Task goal ▸ Each line of the data that mentions the string "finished" needs to be identified and copied.

Records to process ▸
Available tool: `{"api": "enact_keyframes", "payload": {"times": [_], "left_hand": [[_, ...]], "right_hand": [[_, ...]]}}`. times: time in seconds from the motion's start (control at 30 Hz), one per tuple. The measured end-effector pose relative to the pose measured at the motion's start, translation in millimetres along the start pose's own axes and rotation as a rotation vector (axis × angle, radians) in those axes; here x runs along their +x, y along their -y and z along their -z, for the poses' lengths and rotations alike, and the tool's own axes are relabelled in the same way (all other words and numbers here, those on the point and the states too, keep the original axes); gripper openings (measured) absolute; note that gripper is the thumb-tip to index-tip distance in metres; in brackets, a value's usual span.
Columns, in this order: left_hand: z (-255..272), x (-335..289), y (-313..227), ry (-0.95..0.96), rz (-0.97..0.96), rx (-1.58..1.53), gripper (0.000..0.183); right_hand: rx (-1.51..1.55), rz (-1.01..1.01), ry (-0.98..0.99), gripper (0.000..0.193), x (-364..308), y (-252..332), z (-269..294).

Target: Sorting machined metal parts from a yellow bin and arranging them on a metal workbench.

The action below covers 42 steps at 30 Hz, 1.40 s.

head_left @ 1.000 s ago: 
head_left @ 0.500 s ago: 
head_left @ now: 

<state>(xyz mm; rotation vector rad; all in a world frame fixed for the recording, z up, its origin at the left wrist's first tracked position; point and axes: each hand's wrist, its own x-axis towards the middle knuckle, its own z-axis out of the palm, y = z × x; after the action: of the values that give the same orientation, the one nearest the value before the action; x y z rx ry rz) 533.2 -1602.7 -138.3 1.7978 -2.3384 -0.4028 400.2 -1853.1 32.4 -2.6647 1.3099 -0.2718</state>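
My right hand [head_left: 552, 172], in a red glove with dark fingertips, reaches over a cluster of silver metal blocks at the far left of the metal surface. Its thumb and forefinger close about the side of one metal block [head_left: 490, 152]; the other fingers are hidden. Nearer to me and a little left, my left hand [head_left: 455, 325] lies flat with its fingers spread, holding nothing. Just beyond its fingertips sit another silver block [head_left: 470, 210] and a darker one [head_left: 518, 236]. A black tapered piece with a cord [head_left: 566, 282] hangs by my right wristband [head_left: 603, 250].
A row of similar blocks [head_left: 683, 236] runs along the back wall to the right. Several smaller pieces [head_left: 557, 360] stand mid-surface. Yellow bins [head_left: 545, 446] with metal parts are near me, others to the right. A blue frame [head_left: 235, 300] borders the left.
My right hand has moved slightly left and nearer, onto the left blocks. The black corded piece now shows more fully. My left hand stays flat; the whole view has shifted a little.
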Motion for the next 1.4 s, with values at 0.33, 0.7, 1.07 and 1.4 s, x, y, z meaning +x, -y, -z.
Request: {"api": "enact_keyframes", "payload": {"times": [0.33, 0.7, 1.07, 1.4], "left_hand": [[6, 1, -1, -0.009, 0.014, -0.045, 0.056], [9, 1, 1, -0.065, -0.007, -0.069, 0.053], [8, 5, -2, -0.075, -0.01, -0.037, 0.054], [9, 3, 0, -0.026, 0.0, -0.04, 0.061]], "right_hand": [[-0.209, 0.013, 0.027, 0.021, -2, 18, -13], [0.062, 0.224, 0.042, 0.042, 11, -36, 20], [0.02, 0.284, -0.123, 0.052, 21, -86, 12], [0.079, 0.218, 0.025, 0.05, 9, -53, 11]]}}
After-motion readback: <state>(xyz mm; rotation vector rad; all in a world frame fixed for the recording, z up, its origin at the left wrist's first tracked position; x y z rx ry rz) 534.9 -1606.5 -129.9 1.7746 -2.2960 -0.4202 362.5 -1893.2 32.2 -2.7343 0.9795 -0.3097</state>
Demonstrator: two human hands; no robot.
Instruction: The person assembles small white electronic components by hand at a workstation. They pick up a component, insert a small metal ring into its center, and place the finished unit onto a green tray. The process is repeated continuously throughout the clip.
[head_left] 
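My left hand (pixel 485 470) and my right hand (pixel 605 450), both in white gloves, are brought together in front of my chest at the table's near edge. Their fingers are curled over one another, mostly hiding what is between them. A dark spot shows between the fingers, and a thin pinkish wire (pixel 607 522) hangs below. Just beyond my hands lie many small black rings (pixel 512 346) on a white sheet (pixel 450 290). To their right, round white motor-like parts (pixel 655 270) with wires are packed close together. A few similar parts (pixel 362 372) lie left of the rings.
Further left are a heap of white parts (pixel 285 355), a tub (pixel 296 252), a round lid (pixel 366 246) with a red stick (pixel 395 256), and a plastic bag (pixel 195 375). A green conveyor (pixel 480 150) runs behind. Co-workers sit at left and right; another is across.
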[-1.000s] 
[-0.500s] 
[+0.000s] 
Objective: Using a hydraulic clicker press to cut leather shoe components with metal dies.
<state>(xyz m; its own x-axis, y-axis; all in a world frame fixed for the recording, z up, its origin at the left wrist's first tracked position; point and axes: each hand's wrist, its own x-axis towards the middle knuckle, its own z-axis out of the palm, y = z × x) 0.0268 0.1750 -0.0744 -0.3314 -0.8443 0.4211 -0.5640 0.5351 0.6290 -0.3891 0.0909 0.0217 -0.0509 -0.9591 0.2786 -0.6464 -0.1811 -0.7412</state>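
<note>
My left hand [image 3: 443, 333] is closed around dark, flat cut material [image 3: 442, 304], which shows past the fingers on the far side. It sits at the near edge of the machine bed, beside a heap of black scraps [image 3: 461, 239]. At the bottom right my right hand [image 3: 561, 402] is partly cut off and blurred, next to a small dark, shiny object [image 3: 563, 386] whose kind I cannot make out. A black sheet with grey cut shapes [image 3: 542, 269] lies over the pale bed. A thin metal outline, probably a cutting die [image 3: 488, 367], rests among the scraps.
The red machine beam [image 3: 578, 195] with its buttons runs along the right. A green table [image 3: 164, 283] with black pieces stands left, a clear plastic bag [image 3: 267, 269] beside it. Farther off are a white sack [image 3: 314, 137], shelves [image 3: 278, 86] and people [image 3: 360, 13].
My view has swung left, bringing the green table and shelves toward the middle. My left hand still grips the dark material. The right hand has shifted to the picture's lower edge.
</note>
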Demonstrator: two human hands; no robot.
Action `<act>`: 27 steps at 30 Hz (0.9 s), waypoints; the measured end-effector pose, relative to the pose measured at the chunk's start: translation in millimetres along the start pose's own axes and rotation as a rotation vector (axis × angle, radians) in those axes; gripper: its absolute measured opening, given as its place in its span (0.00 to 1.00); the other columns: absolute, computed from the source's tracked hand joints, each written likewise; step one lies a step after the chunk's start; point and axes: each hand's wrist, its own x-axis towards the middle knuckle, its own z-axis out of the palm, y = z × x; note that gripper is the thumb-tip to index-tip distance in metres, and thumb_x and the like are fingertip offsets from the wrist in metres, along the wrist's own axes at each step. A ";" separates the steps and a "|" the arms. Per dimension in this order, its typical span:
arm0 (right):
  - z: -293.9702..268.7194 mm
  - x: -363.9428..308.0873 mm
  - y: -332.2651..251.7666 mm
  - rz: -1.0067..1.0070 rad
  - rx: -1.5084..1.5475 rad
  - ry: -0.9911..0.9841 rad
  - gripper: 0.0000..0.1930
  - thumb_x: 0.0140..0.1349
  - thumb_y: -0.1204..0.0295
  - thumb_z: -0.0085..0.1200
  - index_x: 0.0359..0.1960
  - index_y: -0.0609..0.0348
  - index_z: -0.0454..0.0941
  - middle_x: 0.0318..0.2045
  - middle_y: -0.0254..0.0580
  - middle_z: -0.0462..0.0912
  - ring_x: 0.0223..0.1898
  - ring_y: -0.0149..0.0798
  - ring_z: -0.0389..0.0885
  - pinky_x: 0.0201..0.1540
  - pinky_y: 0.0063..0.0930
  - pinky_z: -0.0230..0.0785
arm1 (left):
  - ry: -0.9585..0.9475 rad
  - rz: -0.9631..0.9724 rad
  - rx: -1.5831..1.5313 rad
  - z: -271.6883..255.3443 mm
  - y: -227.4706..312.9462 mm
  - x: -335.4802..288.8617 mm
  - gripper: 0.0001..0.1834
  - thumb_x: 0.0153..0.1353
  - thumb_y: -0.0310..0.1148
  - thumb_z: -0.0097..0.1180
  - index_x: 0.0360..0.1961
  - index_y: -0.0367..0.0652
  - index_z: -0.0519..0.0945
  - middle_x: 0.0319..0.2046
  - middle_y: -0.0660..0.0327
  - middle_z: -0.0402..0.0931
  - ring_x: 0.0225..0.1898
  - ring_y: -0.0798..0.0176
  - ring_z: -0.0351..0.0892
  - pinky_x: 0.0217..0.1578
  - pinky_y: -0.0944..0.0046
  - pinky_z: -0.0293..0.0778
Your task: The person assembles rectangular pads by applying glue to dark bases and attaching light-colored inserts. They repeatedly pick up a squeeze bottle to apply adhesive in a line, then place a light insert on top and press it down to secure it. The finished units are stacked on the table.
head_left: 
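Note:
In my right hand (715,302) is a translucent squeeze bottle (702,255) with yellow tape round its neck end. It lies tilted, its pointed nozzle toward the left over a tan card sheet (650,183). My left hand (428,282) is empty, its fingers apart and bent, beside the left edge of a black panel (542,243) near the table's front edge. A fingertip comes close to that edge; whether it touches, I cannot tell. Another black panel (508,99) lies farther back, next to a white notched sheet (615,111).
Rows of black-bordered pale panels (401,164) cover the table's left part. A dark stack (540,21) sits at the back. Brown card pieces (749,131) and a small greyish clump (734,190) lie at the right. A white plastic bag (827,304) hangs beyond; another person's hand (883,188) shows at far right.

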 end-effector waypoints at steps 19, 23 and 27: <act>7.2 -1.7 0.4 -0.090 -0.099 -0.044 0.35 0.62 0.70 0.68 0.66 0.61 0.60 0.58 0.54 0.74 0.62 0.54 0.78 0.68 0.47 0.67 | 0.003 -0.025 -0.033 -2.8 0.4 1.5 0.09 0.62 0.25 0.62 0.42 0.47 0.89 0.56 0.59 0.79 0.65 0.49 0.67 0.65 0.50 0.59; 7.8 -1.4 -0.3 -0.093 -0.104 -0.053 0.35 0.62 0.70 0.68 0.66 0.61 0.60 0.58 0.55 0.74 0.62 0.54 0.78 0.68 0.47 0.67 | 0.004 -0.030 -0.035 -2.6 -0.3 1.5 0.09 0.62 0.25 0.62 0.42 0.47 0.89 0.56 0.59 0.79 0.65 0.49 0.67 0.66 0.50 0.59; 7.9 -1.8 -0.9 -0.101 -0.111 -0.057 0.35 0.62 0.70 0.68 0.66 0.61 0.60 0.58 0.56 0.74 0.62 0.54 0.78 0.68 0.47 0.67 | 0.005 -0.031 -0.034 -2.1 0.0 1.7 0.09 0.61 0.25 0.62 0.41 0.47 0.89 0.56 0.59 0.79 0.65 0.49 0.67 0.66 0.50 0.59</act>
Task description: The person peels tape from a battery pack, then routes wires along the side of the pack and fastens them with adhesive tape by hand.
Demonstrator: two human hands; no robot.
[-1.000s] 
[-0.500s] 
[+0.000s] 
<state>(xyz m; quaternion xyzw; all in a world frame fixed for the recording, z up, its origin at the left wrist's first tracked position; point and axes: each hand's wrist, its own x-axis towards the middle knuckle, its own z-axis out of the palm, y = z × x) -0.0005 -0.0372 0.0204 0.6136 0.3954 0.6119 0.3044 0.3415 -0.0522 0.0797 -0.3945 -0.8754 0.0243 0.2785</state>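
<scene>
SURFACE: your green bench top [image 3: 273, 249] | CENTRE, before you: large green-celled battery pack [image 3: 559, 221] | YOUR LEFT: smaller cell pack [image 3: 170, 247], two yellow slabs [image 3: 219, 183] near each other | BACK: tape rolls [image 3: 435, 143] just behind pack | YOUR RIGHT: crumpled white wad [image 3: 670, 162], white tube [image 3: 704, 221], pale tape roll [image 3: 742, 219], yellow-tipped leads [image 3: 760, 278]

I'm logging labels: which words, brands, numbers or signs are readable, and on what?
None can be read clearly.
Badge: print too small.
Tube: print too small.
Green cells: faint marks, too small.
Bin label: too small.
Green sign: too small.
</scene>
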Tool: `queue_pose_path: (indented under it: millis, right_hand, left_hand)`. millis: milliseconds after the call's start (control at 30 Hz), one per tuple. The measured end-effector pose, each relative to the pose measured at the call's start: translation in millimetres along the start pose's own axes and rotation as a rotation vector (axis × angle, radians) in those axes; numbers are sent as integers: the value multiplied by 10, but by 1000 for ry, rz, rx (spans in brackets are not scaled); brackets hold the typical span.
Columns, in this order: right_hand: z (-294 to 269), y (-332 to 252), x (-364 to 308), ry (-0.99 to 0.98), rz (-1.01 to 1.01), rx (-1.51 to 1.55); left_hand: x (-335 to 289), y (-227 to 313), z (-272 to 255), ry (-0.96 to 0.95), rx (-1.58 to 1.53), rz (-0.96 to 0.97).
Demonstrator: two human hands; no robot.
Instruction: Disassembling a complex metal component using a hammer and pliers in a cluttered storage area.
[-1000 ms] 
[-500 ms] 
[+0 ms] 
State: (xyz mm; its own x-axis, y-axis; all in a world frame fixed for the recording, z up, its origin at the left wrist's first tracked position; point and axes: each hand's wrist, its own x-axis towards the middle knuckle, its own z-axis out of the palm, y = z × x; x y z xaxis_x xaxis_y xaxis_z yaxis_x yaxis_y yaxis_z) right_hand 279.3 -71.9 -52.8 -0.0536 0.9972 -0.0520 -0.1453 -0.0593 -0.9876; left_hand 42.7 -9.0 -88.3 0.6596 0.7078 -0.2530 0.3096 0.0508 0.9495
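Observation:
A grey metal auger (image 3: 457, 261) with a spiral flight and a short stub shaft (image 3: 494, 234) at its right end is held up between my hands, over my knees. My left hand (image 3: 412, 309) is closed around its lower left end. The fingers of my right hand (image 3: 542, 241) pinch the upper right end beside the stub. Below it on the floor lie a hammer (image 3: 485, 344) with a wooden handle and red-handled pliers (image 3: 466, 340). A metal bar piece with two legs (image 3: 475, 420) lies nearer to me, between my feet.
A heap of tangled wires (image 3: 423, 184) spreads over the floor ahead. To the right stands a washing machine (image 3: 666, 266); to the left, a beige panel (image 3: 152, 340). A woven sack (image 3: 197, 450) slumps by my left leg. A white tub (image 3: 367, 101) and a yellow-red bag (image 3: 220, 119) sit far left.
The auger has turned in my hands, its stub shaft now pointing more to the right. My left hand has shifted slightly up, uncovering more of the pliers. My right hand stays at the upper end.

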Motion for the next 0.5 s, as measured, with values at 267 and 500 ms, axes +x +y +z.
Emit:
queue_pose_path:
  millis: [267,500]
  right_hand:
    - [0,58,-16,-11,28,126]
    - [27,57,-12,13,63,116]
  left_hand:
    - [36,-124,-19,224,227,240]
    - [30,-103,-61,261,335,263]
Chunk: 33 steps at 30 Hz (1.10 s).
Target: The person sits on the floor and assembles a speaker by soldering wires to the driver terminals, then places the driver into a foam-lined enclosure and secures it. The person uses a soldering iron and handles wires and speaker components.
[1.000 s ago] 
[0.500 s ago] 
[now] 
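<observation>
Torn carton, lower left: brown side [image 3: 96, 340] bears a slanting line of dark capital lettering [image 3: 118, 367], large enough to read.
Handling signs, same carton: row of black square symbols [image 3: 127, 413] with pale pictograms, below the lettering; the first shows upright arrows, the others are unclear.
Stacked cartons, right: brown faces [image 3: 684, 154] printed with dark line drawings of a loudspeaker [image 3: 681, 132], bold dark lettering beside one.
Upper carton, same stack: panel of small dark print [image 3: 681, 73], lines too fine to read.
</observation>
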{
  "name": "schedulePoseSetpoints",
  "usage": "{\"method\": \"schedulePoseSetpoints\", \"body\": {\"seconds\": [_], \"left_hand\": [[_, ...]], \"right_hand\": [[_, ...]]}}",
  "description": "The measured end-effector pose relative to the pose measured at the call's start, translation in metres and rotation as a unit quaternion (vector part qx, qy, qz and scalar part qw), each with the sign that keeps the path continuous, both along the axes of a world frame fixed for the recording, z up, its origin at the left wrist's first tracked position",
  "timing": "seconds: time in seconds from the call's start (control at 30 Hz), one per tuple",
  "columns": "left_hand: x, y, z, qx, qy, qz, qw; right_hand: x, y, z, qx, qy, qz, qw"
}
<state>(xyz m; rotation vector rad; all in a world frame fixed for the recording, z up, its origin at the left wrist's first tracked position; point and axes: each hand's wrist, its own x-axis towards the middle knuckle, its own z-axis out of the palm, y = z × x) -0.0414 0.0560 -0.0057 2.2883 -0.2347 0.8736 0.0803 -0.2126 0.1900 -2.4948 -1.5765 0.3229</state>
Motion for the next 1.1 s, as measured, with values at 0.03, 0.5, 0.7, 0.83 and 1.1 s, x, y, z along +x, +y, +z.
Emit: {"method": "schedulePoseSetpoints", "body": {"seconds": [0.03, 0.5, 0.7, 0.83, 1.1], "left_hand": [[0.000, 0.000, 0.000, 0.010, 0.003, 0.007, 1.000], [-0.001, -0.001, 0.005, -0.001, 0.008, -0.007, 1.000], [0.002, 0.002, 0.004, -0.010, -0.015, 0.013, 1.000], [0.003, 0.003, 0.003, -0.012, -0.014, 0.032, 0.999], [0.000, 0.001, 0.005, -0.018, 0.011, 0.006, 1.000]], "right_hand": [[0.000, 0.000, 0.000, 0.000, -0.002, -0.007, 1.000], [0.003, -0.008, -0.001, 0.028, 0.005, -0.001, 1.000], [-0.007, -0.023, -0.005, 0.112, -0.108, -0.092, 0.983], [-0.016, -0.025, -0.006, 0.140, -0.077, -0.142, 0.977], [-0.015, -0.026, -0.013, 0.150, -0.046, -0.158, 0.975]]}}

Answer space ▸
Instruction: The person assembles small white electronic components by hand at a workstation. They pick up a component, insert a small metal ring into its center, and place the finished unit onto a green tray. The process is repeated continuously throughout the clip.
Your task: The person assembles rectangular pads by applying glue to dark bases and attaching light-colored inserts. They repeatedly pick up a squeeze bottle to apply adhesive in a line, then place a light insert on top and press it down to secure it. The finished units are stacked on the table.

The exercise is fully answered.